House To Vote Wednesday On Covid-19 Relief Bill

The bill, which is expected to pass in the House, would include a third round of stimulus checks, an extension of unemployment insurance, and billions to fund testing efforts and vaccine distribution.

The House of Representatives will vote Wednesday morning on the $1.9 trillion dollar Covid-19 relief package. The bill, which is expected to pass in the House, would include a third round of stimulus checks, an extension of unemployment insurance, and billions to fund testing efforts and vaccine distribution.

According to The Hill, the vote was initially scheduled for today. However, a delay in the processing of paperwork from the Senate, which approved the bill Saturday, resulted in the vote being pushed back a day. 

The House had initially passed a similar bill, which the Senate amended in order to appeal to centrists. The amendments included reducing the unemployment extension from $400 to $300 per week, and lowering the cutoff rate for when payments will phase out ($80,000 per individual, $160,000 per couple). 

Legislation resulting from the bill’s passage would also direct billions for education grants and PPP loans for small businesses and nonprofits, temporarily expand the child care tax, and provide assistance to low-income families with heating and electric bills. 

Although the bill is expected to pass in the House, which is controlled by Democrats, it does not currently have bipartisan support.
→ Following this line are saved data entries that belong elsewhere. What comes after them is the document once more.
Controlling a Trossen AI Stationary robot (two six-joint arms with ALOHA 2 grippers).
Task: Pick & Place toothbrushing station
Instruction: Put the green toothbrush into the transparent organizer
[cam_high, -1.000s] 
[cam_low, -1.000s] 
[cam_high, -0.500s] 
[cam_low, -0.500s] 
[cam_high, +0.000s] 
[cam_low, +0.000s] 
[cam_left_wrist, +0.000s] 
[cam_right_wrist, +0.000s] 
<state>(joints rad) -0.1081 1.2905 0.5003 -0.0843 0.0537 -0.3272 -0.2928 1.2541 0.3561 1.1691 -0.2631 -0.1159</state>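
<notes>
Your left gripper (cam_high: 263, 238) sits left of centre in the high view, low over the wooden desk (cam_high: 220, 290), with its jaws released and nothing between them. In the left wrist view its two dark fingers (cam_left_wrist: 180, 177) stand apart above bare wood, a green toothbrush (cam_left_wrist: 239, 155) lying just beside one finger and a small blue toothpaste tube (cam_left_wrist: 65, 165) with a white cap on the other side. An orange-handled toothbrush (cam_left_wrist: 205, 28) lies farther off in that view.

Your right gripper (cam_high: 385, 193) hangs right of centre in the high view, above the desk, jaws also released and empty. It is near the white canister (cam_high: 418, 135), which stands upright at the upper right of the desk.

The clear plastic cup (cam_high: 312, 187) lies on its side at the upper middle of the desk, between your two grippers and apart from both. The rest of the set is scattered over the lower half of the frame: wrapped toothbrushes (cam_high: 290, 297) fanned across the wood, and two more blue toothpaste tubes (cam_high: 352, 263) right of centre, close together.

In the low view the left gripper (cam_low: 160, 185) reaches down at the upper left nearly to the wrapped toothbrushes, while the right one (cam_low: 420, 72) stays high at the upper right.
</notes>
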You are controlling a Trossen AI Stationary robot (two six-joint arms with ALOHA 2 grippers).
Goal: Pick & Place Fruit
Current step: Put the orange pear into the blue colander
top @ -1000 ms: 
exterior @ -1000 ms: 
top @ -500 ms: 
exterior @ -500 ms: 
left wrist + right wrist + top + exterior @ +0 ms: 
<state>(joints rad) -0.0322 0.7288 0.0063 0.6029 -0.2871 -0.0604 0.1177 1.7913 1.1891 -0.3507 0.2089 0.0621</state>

Republicans have opposed the bill, arguing that it is too broad in scope and that the provisions which directly address the Covid-19 pandemic are limited. In a statement following the Senate’s vote on Saturday, Senator Susan Collins (R-ME) criticized Democrats for choosing to “ram through” a partisan bill, saying “Under the guise of providing Covid-19 relief, the Democratic leaders proposed a bloated $1.9 trillion package stuffed with provisions that have nothing to do with the coronavirus, from either a public health or an economic perspective.”

In an interview with NPR, Collins’ fellow Maine Senator Angus King (I-ME) called the Republican argument “nonsense,” saying, “There are really two pieces to this bill. One is directly related to the health crisis, but the other, and the larger piece, is related to the economic crisis that the health crisis has created.”

The Hill reports that President Biden, who campaigned on such a relief package, would sign the bill into law “as soon as I can get it.”